Volume - Size can be upto Terabytes

Velocity - Speed at which data is generated and to be used (Batch, Real time, )

Veracity - Trustworthiness of data in terms of accuracy

Variety - Different types of data (Structured i.e. csv files, Unstructured i.e. audio, video, text, Semi-structured i.e. logs)

Value - Use cases on top of sourced Big Data

Solutions

Scale Up - Increase the configuration of a single system, like disk capacity, RAM, data transfer speed, etc.but it is a complex, costly, and a time consuming process

Scale Out - Use multiple commodity (economical) machines and distribute the load of storage/processing among them. This is Economical and quick to implement as it focuses on distribution of load but the challenges are Coordination between networked machines and Handling failures of cheap machines. Big Data technology has to process & analyze data across different machines and then merge the data.

Multi-Thread Programming

Difficult Because

•Don’t know the order in which threads run

•Don’t know when threads interrupt each other

•Thus, We need:

•Semaphores (Lock ,Unlock)

•Conditional Variables( Wait, Notify, Broadcast)

•Barriers

•Still, lots of problems:

•Deadlock, livelock

•Race conditions

•…….

•Moral of the Story : be careful!

What are the industry use cases where we have Big Data?

Social media : According to IBM, the Big Data technology has helped turn the 12 terabytes of tweets created daily into improved product sentiment analysis.

Finance: Big Data technology has scrutinized 5 million trade events created daily to identify potential frauds.
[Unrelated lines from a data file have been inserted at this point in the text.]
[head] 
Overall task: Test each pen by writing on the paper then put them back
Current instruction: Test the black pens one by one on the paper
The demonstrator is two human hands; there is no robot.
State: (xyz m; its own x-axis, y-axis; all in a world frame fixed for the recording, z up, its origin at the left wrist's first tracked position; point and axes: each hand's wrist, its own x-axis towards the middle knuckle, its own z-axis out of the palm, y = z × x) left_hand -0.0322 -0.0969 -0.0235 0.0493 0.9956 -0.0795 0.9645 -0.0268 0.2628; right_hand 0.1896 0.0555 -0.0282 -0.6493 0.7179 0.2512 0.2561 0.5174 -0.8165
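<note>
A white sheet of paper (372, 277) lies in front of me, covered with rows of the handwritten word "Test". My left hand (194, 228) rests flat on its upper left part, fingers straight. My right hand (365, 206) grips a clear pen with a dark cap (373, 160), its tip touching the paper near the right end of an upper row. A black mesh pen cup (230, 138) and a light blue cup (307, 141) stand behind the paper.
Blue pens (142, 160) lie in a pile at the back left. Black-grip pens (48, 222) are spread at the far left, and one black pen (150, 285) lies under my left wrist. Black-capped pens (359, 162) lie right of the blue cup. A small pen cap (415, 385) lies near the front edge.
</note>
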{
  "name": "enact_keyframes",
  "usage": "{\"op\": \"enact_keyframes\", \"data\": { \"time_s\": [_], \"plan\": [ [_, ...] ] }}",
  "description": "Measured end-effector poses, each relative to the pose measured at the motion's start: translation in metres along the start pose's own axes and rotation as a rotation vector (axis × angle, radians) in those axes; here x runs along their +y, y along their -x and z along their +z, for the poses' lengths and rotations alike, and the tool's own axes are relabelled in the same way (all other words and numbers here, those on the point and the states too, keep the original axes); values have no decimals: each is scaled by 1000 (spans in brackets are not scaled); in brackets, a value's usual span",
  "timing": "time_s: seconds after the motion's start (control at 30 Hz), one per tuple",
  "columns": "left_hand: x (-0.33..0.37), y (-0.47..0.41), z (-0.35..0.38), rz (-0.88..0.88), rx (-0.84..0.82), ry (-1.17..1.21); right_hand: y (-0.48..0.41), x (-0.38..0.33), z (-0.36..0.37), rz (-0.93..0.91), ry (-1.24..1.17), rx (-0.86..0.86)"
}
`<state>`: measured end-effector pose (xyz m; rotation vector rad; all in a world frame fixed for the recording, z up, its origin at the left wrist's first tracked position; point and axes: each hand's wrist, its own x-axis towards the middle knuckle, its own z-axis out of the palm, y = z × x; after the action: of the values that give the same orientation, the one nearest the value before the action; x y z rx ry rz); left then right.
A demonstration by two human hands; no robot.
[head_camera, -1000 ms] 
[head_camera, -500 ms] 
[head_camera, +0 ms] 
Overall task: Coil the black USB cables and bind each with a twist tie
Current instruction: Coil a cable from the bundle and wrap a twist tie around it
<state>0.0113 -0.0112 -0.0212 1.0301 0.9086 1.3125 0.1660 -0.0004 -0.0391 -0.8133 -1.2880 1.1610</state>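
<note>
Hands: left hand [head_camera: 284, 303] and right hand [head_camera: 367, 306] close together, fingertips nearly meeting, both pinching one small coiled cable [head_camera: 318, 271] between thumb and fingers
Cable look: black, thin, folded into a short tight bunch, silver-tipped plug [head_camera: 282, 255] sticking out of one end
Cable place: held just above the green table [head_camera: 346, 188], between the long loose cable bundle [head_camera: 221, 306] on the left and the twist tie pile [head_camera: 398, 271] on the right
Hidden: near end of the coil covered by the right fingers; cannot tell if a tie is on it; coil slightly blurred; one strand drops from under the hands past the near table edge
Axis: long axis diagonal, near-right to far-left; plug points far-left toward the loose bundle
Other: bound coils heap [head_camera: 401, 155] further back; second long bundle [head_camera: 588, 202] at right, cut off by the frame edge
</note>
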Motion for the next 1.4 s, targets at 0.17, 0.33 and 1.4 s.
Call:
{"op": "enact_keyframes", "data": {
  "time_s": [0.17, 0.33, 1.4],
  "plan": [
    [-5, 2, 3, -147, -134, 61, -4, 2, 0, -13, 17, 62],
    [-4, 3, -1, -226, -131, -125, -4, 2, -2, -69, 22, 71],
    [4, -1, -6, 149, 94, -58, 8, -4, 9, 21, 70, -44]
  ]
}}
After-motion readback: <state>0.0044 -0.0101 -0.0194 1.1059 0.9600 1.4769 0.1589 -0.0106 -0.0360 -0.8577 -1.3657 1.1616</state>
It has helped in analyzing 500 million daily call detail records in real time to predict the “customer churn” faster

Government: Big Data technology has helped monitor hundreds of live video feeds from surveillance cameras to target points of interest for security agencies.

Banking: Banks having separate data repositories from multiple departments across countries can consolidate and combine them into a single repository and analyse and use the data globally by creating an unified Datalake.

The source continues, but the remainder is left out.